Inclusive Playground Evaluation
Inclusive Playground Evaluation
When I evaluate an early playground concept, I’m not looking for polish or final drawings—I’m looking for whether the idea is sound, inclusive, and worth developing. Here are the core things I check, especially through a lived-experience, disability-inclusive lens:
1. Who is this actually for?
Not “everyone” in theory—who in practice?
I ask:
Can a wheelchair user enter, move through, and participate?
Can a child with low vision, sensory sensitivity, or cognitive disability engage meaningfully?
Is there something here for children who don’t climb, run, or use upper body strength?
If disabled children are only “watching from the side,” it’s not inclusive.
2. Is the play real or symbolic?
A ramp to a lookout that leads nowhere meaningful is not inclusion.
I check:
Does the accessible path lead to actual play outcomes (movement, interaction, cause-and-effect)?
Can disabled children initiate play, not just be placed in it?

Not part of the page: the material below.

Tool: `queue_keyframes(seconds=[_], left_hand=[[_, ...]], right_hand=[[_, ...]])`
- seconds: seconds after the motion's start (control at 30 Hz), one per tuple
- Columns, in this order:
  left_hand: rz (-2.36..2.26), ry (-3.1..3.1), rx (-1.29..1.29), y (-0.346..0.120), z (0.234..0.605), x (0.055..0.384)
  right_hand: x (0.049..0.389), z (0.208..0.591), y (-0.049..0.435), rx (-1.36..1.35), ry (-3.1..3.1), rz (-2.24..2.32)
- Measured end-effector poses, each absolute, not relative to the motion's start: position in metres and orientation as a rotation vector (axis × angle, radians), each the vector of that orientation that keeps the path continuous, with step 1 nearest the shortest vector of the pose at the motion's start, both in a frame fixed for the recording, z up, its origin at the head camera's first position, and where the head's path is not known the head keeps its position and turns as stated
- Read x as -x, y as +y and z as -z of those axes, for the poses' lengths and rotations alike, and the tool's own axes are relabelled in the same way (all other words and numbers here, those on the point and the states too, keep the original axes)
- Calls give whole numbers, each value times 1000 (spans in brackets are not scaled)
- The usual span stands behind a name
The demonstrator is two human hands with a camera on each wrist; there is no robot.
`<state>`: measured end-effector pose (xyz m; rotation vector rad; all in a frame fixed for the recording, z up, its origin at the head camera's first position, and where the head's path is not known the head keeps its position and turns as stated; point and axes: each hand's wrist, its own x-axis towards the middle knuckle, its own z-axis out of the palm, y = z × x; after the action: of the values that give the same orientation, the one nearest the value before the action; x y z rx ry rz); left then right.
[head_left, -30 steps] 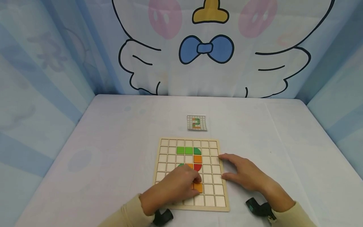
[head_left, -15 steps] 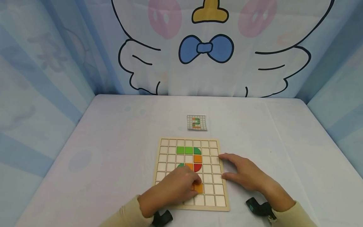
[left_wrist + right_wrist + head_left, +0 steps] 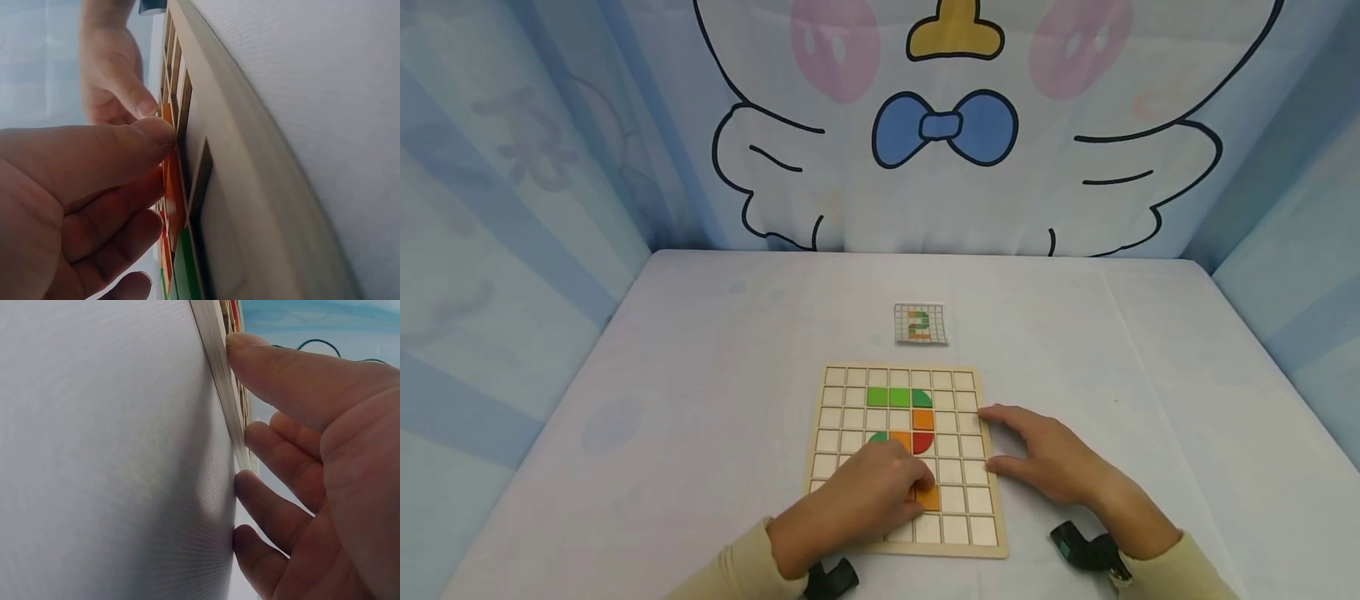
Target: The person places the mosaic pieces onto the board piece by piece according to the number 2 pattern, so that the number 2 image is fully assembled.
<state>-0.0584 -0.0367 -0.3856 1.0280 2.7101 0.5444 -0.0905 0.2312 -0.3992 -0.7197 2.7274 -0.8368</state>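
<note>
A square wooden grid board [image 3: 955,550] lies flat on the table. My left hand [image 3: 867,492] is over its lower part, with curled fingers and thumb pinching an orange square tile [image 3: 929,499] low in the grid. In the left wrist view, the thumb tip presses against orange [image 3: 175,194], and a green tile [image 3: 186,265] sits nearby. My right hand [image 3: 1045,454] rests beside the board, its relaxed thumb and fingertips touching the right edge. Light green squares [image 3: 888,397], a dark green rounded tile [image 3: 922,400], another orange tile [image 3: 922,420] and a red rounded tile [image 3: 922,442] fill upper cells.
Behind the board lies a small card [image 3: 921,324] printed with a coloured grid pattern. The white table [image 3: 700,400] spreads around the board. A cartoon curtain [image 3: 955,200] hangs beyond the far edge. Black wrist devices [image 3: 1086,550] are strapped near both sleeves.
My left hand has shifted very slightly to the right, and the orange tile at its fingers appears to have edged right too. The right hand has kept its place.
</note>
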Motion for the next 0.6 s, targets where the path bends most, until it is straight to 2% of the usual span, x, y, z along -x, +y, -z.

Is the equipment usable independently or with peers, not only with adult assistance?
3. Dignity and social inclusion
I look for whether the design:
Avoids separating “special” equipment from the main play space
Encourages side-by-side play between disabled and non-disabled children
Prevents designs that make children feel observed, pitied, or “othered”
Inclusion is social, not just physical.
4. Access beyond the equipment
A great piece of inclusive equipment means nothing if:
The entry points are narrow or uneven
There is no nearby accessible seating, shade, or caregiver space
I check whether the whole journey—from arrival to play to rest—has been thought through.
5. Safety without over-restriction
I ask:
Can children take age-appropriate risks while remaining protected?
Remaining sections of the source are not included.